## Task
The listing should be returned in its entirety, exactly as given.

## Given information
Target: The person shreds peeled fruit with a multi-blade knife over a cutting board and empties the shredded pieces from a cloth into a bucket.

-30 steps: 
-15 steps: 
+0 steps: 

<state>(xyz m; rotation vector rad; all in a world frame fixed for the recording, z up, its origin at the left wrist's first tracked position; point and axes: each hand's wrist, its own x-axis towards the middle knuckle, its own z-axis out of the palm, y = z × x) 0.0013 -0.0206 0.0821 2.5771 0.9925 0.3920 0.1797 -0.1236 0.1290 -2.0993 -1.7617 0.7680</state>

## Your solution
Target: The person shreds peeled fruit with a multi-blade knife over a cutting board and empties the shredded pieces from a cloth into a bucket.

-30 steps: 
-15 steps: 
+0 steps: 

<state>(xyz m; rotation vector rad; all in a world frame fixed for the recording, z up, its origin at the left wrist's first tracked position; point and axes: each hand's wrist, its own x-axis towards the middle knuckle, its own z-axis out of the palm, y = z × x) 0.0013 -0.0206 0.0821 2.5771 0.9925 0.3920 0.1797 -0.1236 0.1290 -2.0993 -1.7617 0.7680</state>

No further response is needed.